Report how many lines in the data include the string "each", and add nothing else.

===== Collected data

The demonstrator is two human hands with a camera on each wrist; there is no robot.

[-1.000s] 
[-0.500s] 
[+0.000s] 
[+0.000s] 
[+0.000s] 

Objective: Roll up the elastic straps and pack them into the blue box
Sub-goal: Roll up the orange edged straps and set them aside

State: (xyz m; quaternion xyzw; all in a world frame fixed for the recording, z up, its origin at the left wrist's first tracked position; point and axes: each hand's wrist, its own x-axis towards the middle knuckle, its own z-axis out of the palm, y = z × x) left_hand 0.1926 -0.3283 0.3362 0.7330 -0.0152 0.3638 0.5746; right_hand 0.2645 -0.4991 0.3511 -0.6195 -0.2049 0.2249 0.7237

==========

### Exercise answer
2